The accident came when one of that country's notorious mini-bus taxis -- called a matatu -- veered off the road killing the cartoonist and another passenger. Ironically, the cartoonist had a comic strip called Driving Me Crazy that regularly featured the drivers of such vehicles.

He was based in Nairobi.

Odoi was born in Tarkwa, a mining town located in the western part of Ghana. He was the third of eight children, and the only son. He later claimed to have read a number of superhero books as a child, and cited Frank Frazetta, Harvey Kurtzman, Will Eisner and John Buscema among influences that included a healthy dose of fine art.
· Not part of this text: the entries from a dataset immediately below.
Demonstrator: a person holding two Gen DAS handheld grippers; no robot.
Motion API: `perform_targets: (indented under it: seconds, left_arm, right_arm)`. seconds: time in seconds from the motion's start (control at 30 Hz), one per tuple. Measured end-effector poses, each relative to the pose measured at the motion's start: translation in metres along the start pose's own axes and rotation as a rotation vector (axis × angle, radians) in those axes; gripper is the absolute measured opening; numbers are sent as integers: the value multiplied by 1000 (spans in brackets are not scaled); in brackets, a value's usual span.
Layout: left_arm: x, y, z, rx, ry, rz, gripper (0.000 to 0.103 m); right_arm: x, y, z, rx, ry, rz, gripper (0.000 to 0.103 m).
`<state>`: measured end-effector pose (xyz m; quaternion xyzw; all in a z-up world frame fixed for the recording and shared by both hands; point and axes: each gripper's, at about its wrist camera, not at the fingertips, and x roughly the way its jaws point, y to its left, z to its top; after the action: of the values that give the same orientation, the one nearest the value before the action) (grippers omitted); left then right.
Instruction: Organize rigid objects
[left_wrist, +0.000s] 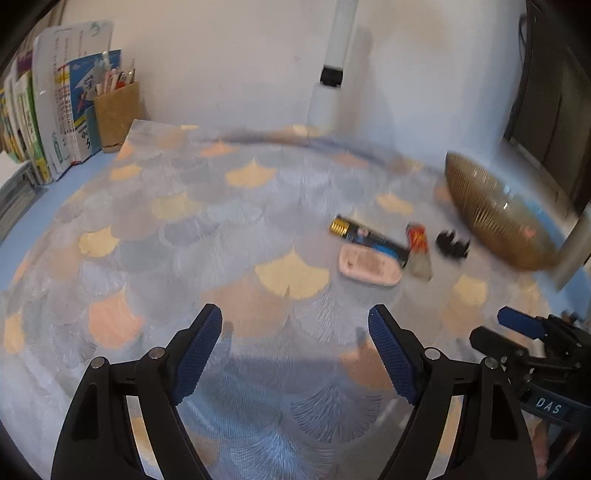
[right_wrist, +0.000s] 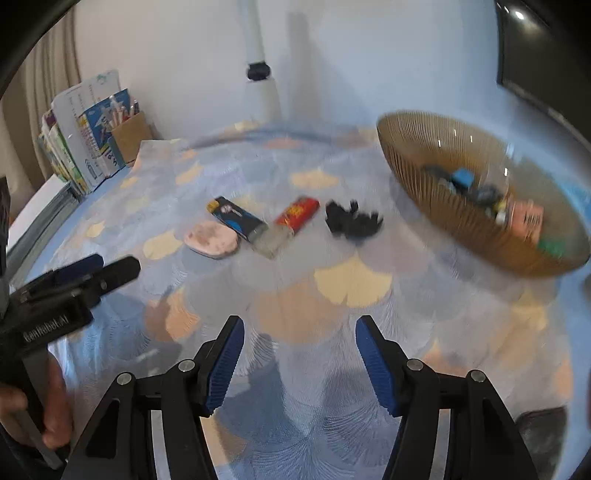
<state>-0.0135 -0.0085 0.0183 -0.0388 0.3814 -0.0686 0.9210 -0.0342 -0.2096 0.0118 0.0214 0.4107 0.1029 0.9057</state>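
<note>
both the left gripper (left_wrist: 295, 332) and right gripper (right_wrist: 300, 343) hover with jaws spread, empty. ahead on the patterned mat (right_wrist: 351, 280) lie two lighters (right_wrist: 236, 218) (right_wrist: 295, 218), a pink piece (right_wrist: 211, 238) and a black clip (perhaps) (right_wrist: 351, 219), near the ribbed bowl (right_wrist: 424, 184).

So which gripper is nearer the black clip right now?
Right, I'd judge. The right gripper hangs open with the black clip ahead, slightly right. The left gripper, also open, has the clip farther off to its right.

White wall (left_wrist: 229, 55) (books (left_wrist: 55, 110) leftward)
</note>
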Motion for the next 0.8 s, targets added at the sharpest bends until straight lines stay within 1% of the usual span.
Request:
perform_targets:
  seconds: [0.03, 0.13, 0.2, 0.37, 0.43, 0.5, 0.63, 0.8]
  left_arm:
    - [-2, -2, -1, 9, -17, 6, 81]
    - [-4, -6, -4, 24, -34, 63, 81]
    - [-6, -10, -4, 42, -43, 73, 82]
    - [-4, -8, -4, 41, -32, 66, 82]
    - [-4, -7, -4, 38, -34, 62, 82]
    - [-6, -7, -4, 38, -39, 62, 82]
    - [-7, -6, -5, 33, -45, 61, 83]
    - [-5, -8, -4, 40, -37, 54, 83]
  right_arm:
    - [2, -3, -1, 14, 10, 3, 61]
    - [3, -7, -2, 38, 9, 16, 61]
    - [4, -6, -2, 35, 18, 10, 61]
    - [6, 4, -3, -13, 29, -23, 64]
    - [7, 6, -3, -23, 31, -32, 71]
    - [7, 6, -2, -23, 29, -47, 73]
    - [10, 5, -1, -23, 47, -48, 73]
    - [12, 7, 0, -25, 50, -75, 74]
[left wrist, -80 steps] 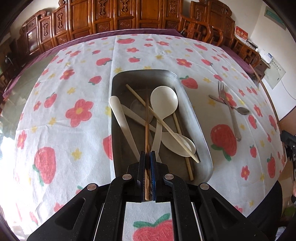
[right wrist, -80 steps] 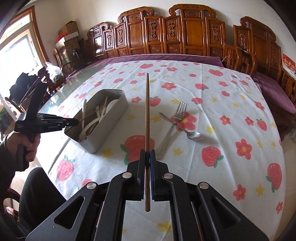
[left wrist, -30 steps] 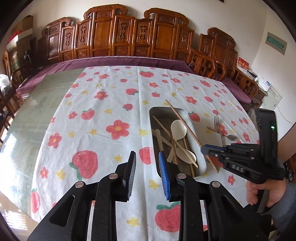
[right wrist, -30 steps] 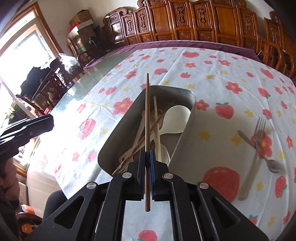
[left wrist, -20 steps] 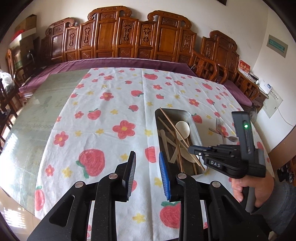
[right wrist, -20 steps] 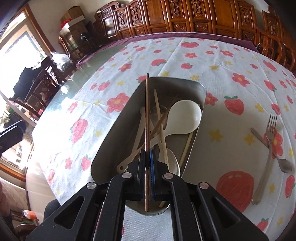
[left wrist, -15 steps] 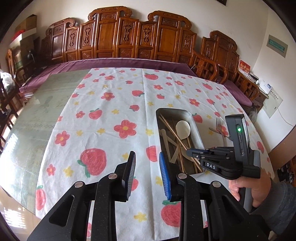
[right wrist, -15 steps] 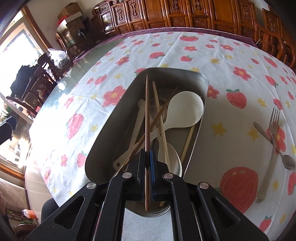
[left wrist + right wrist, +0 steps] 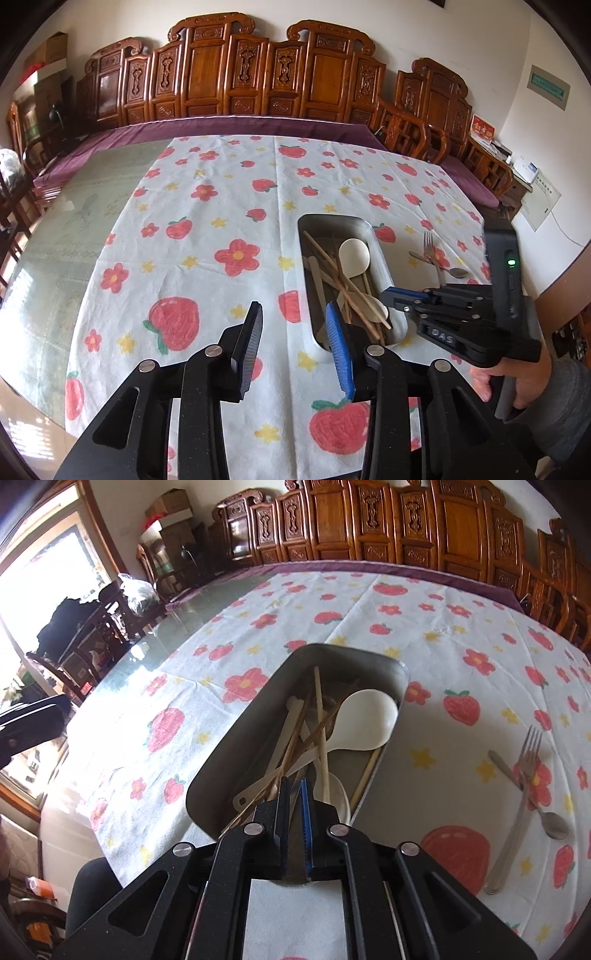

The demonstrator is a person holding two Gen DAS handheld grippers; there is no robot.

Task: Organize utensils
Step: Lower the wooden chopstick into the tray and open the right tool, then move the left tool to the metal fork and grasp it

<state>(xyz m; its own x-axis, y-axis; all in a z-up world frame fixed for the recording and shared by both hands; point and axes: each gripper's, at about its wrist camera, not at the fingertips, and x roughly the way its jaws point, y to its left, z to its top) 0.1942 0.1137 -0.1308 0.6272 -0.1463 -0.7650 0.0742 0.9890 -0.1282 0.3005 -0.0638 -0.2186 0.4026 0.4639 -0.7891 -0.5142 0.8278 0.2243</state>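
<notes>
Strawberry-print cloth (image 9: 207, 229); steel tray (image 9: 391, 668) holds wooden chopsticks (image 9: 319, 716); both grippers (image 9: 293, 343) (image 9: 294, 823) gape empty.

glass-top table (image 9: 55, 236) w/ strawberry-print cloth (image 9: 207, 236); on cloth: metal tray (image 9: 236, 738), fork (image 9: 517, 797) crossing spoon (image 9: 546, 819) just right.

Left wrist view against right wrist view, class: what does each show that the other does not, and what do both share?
Only the left wrist view shows the right gripper from outside, its hand, and the open left gripper. Only the right wrist view shows a bright window and the right fingers slightly parted, empty. Both show the metal tray of chopsticks and spoons, plus the fork outside.
</notes>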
Odoi was educated in the Ghanian capital city of Accra, including time spent learning medical art, and moved to Kenya in the late 1970s. He quickly found work at the Daily Nation, a leading newspaper which afforded him a daily showcase. He would go on to a variety of illustration and comics gigs, both for newspapers and for publishers. He worked in educational comics and books, and even spent three years as an illustration at the International Centre For Insect Physiology and Ecology, which he later called his most challenging job.

In terms of his comics, the cartoonist was perhaps best known for the series Golgoti, about a white man in Africa, and the adventure series Akokhan, about a superhero based on Ghanian folklore. A lengthy description of the superhero series can be read here. He was widely distributed and exhibited throughout the continent and also placed work in European publications and through the BBC.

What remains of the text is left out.